Место он выбрал наспех, прежде всего потому, что сюда никто бы не сунулся — барьер, поставленный для занятий, надежно защищал от любого, кому вздумалось бы шляться по лесопарку в несусветную рань. Но знакомое до чертиков место вызывало ненужные воспоминания и мешало сосредоточиться. «Хватит!» — прикрикнул на себя Влад. Пусть будет ночь. Летняя ночь. Запах трав, тепло, полнолуние. Как тогда, когда юному Воронцову впервые удалось выйти на связь с наставником, ждавшим его зова в городской квартире.

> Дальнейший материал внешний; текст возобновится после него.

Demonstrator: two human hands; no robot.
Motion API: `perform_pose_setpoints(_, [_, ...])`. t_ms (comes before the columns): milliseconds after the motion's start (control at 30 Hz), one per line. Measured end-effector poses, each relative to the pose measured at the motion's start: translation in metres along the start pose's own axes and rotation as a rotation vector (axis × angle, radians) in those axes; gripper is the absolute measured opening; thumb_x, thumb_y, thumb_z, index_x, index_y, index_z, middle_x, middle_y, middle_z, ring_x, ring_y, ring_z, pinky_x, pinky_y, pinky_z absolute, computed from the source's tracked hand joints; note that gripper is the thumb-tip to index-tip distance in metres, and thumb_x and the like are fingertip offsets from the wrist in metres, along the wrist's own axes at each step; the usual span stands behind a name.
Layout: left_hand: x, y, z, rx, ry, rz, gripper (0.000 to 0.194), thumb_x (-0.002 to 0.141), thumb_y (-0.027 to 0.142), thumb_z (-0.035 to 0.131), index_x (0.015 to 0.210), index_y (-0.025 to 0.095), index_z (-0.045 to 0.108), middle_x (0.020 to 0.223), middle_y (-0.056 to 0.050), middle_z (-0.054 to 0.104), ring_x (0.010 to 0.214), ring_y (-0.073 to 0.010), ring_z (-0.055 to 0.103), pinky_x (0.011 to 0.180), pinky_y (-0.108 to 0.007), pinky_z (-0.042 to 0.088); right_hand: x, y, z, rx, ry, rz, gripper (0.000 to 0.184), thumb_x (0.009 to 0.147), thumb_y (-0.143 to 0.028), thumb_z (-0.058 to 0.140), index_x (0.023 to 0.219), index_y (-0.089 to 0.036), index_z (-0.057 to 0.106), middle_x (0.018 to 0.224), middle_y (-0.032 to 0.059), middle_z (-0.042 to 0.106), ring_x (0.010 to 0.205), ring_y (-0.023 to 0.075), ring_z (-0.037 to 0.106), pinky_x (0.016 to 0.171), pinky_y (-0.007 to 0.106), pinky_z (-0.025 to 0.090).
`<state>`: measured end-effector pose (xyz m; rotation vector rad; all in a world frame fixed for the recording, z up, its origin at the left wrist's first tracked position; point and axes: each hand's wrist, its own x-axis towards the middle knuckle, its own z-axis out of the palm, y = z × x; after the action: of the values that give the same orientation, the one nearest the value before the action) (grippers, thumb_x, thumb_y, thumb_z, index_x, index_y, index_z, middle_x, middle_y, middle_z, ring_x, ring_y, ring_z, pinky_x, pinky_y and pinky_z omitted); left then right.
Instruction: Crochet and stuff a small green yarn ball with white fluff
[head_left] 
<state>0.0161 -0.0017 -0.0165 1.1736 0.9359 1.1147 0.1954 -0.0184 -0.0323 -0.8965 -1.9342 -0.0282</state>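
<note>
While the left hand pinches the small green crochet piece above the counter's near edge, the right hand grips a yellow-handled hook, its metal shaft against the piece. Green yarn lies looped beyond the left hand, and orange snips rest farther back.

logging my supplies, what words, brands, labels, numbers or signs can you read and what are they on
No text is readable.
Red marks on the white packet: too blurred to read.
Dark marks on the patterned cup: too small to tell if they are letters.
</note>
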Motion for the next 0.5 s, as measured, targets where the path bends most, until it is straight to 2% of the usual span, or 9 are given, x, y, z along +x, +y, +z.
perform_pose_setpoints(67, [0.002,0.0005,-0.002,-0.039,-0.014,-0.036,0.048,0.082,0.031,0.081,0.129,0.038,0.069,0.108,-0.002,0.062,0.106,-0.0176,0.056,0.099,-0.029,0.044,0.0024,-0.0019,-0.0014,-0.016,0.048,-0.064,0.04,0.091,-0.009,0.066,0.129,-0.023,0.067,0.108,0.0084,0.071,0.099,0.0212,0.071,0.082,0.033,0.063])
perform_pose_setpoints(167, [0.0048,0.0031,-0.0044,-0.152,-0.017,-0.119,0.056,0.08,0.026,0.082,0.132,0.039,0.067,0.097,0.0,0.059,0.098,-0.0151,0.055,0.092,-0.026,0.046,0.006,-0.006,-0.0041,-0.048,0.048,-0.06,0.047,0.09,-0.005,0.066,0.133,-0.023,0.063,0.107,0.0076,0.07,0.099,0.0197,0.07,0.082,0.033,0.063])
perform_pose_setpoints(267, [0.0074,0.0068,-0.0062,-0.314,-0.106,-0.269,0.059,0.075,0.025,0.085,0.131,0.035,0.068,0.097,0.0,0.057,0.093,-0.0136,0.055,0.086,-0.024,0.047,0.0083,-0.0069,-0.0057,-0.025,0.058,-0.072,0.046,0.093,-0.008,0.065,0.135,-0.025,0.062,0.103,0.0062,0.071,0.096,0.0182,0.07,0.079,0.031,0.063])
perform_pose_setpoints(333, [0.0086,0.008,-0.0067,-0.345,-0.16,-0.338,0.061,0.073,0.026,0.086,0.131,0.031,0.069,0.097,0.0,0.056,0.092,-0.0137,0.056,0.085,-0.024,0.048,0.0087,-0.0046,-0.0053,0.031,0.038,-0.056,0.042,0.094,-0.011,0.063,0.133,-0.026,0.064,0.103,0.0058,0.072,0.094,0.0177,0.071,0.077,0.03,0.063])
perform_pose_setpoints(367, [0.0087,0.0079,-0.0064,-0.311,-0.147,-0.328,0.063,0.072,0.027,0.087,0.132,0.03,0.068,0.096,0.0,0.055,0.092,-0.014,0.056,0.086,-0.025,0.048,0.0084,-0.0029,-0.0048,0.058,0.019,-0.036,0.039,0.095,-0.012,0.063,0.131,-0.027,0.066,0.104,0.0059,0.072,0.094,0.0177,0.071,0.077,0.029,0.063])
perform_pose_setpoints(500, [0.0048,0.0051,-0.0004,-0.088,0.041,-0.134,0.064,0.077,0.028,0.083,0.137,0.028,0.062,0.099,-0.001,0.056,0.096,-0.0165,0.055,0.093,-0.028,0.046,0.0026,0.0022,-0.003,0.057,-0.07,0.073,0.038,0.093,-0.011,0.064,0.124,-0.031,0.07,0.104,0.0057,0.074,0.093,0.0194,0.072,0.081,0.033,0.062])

…Луна выскользнула из-за облаков, посеребрила неподвижную фигуру в центре лесной поляны, превратив в изваяние древнего забытого божества. Тени стали глубокими, бархатными, лес преобразился, деревья оделись черной густой листвой. Владислав сосредоточился на холодном лунном свете, позволил ему полностью захватить себя, растворить в серебре ощущение бытия. Он почувствовал, как земля стремительно удаляется, делается плоской и незначительной, как распахиваются перед ним, казалось, навсегда забытые пространства, и не то спросил, не то позвал:
— Трансильванец?
Вокруг заклубился серый туман, потянуло речной прохладой и совсем слегка тиной. Раздвигая туманную завесу, показалась длинная, тонкая, словно лезвие шпаги, фигура. К Воронцову приближался высокий, стройный… Нет, не мужчина — скорее юноша. Он двигался с грацией балетного танцора, слегка улыбался, на бледном лице выделялись темные провалы глаз — бездонные, затягивающие обещанием запретных тайн.
Воронцов рассматривал Трансильванца и вспоминал залитый ослепительным солнцем летний день, горящее пшеничное поле за спиной и неестественно высокую тощую фигуру, завернутую в немыслимо драный и грязный балахон. Существо шло прямо на цепи наступающей пехоты, согнувшись, выставив вперед мертвенно-бледную лысую башку, перепачканную копотью. Выпростав из балахона руки, оно расставило их в стороны, зашевелило тонкими, похожими на никогда не видевших света червей, пальцами и зашептало. И шепот этот громом прокатился под куполом равнодушного голубого неба и обрушился на людей.